Durante a Segunda Guerra Mundial, um garoto judeu recebe os cuidados da avó. Quando ela morre, ele fica sozinho no mundo, e não tem alternativas de sobrevivência exceto explorar as estradas do leste europeu, tomadas pela batalha. Aos poucos, o menino descobre a perversidade de que os seres humanos são capazes em tempos de guerra.

Crítica

Se optasse pelo caminho realista, O Pássaro Pintado (2019) seria um filme insuportável. Afinal, há cenas de tortura, pedofilia, incesto, zoofilia, estupro, linchamento, sequestro, tráfico humano e inúmeros maus-tratos a animais. Personagens são enterrados vivos, açoitados, têm seus globos oculares arrancados a colheradas, o couro cabeludo dilacerado por pássaros, as costas marcadas por chicotadas, o corpo devorado por ratos. Os animais são arrastados, queimados vivos, bicados até a morte, esmagados, abandonados, torturados. Não se passa mais de cinco minutos sem que uma cena chocante irrompa na tela. Muitas destas brutalidades são infligidas ao protagonista, um garotinho judeu caminhando sem rumo em meio à Segunda Guerra Mundial. Sem nome (pelo menos, até a cena final), sem psicologia nem passado, ele se torna um corpo que atravessa a guerra. Quando a avó, responsável pelos cuidados do menino, morre dentro de casa, o protagonista fica sozinho no mundo. A solução consiste em enfrentar a estrada, encontrar os nazistas, os russos, os religiosos, os soldados, as casas de família e diversos inimigos. O menino se torna não apenas o alvo de tamanha hostilidade, e sim um observador atento da Segunda Guerra Mundial.
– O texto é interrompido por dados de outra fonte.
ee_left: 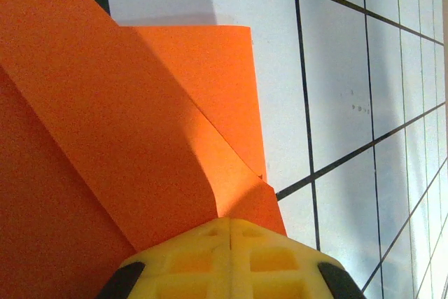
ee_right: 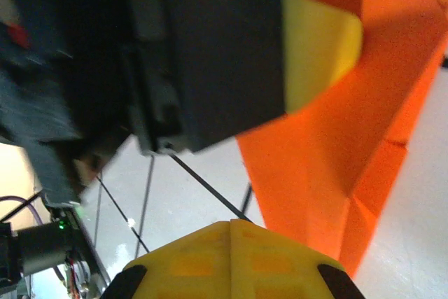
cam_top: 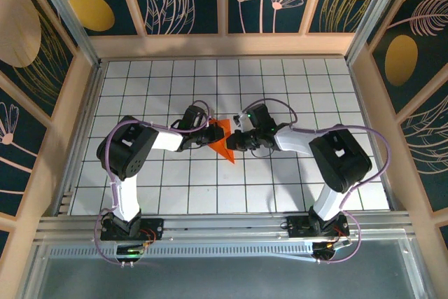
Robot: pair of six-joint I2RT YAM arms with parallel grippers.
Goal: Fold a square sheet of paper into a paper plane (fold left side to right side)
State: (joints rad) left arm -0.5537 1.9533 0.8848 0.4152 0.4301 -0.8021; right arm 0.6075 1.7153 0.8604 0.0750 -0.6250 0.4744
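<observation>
Your two arms meet over the middle of the white gridded worktop point(cam_top: 280, 187), and the square sheet of paper point(cam_top: 225, 141) lies right between them. From above it is a bright orange pointed wedge, already creased, with its narrow tip aimed toward the arm bases and its wider end toward the far wall.

Your left pincer point(cam_top: 208, 136) reaches in from the left and sits at the wedge's left edge. In its wrist view the two yellow tips are pressed together, with only a thin seam between them. They rest at the edge of the paper, where a folded layer curls up just ahead of them. You cannot tell from here whether a layer is pinched between the tips or whether they only press down on it. Beyond the tips, several overlapping orange layers show, with a straight diagonal crease running across and a square corner of the lower layer lying flat on the grid.

Your right pincer point(cam_top: 236, 141) comes in from the right, at the wedge's right edge. Its wrist view shows its yellow tips closed in the same way, close to the paper's long edge. One of the left pincer's fingers point(ee_right: 318, 54), black with a yellow tip, sits against the orange surface ahead of it.
</observation>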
Ao invés de se concentrar nos campos de batalha, o diretor Václav Marhoul privilegia a maneira como o conflito armado afeta as famílias, as relações amorosas, e mesmo a noção de humanidade entre aqueles que ficam em suas casas. Felizmente, o duro e extenso drama se constrói enquanto fábula. Primeiro, a montagem faz com que as cenas se articulem entre longos saltos temporais. A narrativa é entrecortada por capítulos, batizados segundo os sucessivos adultos que acolhem o garotinho. Em cada história, ele se confronta aos hóspedes ou sequestradores, sofre alguma forma de abuso, e depois parte. As cenas poderiam ser organizadas em outra ordem sem prejuízo à compreensão da trama, pois não há relações estritas de causa e consequência. O menino enfrenta provações autônomas: após ser açoitado, ele reaparece no dia seguinte sem dores aparentes no corpo. Depois de ser enterrado vivo e bicado na cabeça por aves que lhe arrancam o sangue, o garoto está intacto no outro dia. Assim, a noção de naturalismo e de sobreposição das dores se perde. As cenas são intercambiáveis, fantasiosas, como num pesadelo. Muitas sequências não possuem justificativa narrativa, apenas simbólica, a exemplo do enterramento e da passagem sobre o pássaro pintado que dá nome ao filme.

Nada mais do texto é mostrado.